O grande mérito do realizador é ir aos poucos tornando aquele ambiente menos hostil e mais acolhedor para contrastar com o terror do diagnóstico negativo. Uma Bela Vida foca em cada paciente como um universo inteiro de emoções e interesses que irão guiar o escritor no confronto com suas dúvidas recheadas pelo anseio da verdade na revelação de seus exames. A perspectiva dos sentimentos de imortalidade da juventude passada e a motivação para continuar lutando e vivendo são combustíveis para superar os obstáculos, sutilmente colocados como um poema agridoce, como na cena inesquecível de Estrelia (Ángela Molina) ao partir da clínica para sua casa numa carreata com música e uma solenidade sem o vício do pieguismo barato, que somente um cineasta genial poderia construir pelo consagrado formalismo típico e o domínio narrativo peculiar. Mas é fulminante e vai ao cerne da questão, no desfecho providencial na cena, em que a oncologista revela seu corpo mutilado ao personagem central hesitante de um tratamento humanista. Um cineasta que ainda tem lucidez de sobras para contar uma relevante história e emocionar o espectador ao focar uma temática que assusta, mas libertada nas confissões e angústias registradas para purificar a própria alma das eventuais traições do destino.

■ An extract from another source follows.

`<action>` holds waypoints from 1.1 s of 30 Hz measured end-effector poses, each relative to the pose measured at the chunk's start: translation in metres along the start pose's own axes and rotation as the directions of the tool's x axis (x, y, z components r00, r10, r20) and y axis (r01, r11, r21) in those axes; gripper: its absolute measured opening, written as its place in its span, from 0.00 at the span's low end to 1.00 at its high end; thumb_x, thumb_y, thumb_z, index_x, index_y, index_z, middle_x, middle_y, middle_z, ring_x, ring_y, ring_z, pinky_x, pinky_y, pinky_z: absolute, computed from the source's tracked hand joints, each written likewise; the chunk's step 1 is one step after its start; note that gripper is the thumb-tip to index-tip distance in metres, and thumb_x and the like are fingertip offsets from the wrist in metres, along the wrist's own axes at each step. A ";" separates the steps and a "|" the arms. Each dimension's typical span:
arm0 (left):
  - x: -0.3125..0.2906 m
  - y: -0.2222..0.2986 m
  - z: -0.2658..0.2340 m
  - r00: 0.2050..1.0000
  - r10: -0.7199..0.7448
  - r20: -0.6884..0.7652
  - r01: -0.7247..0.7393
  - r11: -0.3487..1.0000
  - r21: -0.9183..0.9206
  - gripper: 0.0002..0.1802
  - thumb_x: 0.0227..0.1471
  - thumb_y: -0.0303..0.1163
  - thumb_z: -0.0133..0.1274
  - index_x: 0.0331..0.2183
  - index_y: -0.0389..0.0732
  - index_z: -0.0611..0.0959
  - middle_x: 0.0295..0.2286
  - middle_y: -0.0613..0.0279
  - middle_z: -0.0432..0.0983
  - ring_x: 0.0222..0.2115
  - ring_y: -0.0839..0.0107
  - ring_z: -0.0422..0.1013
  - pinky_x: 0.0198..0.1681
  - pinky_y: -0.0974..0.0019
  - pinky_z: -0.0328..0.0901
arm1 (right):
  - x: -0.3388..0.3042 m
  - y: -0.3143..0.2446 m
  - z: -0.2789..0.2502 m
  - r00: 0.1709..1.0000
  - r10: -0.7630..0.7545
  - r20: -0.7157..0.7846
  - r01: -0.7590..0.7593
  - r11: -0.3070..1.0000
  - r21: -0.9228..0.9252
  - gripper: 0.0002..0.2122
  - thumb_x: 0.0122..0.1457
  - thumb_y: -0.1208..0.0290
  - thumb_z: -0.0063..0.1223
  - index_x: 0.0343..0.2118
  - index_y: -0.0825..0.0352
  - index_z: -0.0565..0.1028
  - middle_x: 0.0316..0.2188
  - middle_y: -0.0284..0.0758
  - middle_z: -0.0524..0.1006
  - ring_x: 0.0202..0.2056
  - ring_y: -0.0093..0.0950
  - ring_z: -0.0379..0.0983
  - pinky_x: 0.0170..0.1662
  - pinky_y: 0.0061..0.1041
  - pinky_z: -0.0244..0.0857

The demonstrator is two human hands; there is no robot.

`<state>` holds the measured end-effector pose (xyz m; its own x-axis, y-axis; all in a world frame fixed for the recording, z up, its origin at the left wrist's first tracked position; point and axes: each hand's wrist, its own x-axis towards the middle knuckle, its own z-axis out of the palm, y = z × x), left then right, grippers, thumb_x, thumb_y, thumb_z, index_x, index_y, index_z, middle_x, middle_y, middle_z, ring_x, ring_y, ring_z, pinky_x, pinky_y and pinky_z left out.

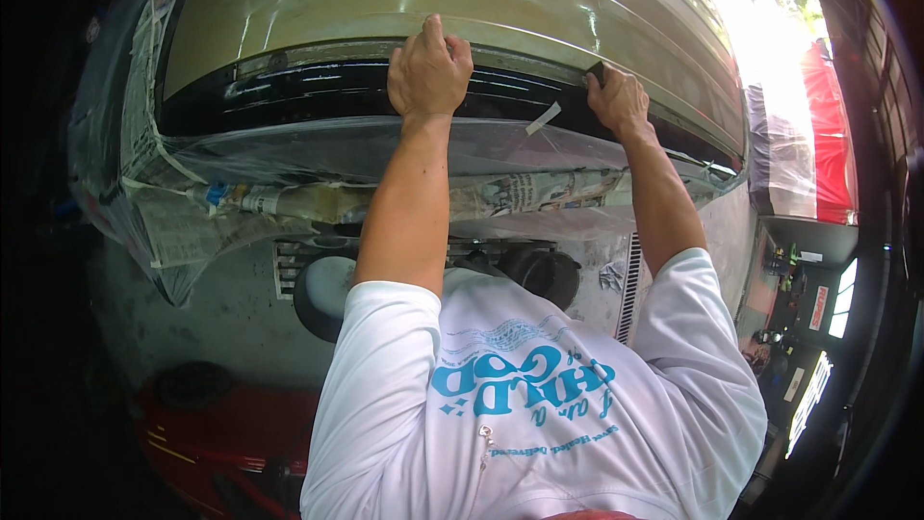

Um enredo que tem a morte assistida como a temática em foco está acima de qualquer viés doutrinário, sem afastar a vida e sua celebração. A marca registrada de Gavras está presente, como grande observador que lança situações controvertidas, quase que escabrosas, assiste o desenrolar dos fragmentos de um dilema universal, a morte se aproximando pelas confissões e ânsias na espera do dia que virá melancólico ou de libertação com surpresas e abstrações. Fustiga e rasga a alma do espectador numa amostragem sobre o ocaso da existência e as consequências de seus vínculos e relações decorrentes de vidas repletas de contratempos e solidões para decisões tomadas com lucidez pela ausência de perspectiva do ser humano desesperançado. Uma apologia à vida e sua essência delicada, como um hino das pequenas grandes coisas do sentido existencial como um poema profundo da transição da vida para a eternidade. Um mergulho nas razões de saborear o cotidiano, como daquela projetada na sinfonia musical da personagem partindo em carreata. Um drama profundo e delicado através de uma narrativa de magia e ancestralidade. Fica o olhar altruísta lançado pelos sentimentos das transformações emocionais na construção psicológica do sofrimento humano em um epílogo singular nesta obra fabulosa.